Damit wurde keinem der 36 Erst- und Zweitligisten die Lizenz für die kommende Spielzeit verweigert. Vor allem bei den Sechzigern herrschte pünktlich zum Trainingsauftakt anschließend pure Erleichterung.

"Damit hat ein monatelanges, nervenaufreibendes Sanierungs- und Rettungsprogramm einen glücklichen Abschluss gefunden", sagte 1860-Präsident Dieter Schneider:

"Wir bedanken uns nochmals bei allen Beteiligten für ihre erhebliche Mithilfe. Nun liegt es an uns zu beweisen, dass ein derartiges Investorenmodell in Deutschland zum wirtschaftlichen und sportlichen Erfolg führen kann und gleichzeitig die Identität des Vereins erhalten bleibt."

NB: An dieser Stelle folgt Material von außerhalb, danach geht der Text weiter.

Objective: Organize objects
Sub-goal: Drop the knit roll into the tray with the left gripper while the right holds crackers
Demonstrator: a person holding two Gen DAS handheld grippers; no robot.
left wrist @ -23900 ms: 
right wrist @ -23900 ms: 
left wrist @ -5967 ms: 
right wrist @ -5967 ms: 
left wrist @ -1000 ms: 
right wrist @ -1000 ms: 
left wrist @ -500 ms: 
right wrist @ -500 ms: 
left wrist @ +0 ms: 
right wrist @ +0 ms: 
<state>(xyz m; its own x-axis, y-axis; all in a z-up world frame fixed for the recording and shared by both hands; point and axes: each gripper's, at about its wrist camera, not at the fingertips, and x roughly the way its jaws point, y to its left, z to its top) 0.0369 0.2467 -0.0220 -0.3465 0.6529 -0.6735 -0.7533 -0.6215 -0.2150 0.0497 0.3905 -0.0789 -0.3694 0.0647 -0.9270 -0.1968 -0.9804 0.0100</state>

Sportdirektor Florian Hinterberger meinte: "Das ist ein kleines Wunder. Es war ganz harte Arbeit nötig. Ohne Präsident Dieter Schneider wäre das alles nie möglich gewesen."

Am Montag wurde zudem bekannt, dass Führungsspieler Benjamin Lauth seinen Vertrag bei den Löwen bis Ende Juni 2014 verlängert hat.

Nach seinem Einstieg bei 1860 und der geretteten Lizenz schmiedet der jordanische Geschäftsmann Hasan Ismaik große Pläne. In naher Zukunft sei der Aufstieg in die Bundesliga das Ziel, sagte Ismaik dem Nachrichtenmagazin Spiegel.

"Der Verein hat enormes Potenzial. Wir wollen in zwei, spätestens drei Jahren wieder in der ersten Bundesliga sein", sagte der erste arabische Investor im deutschen Profifußball.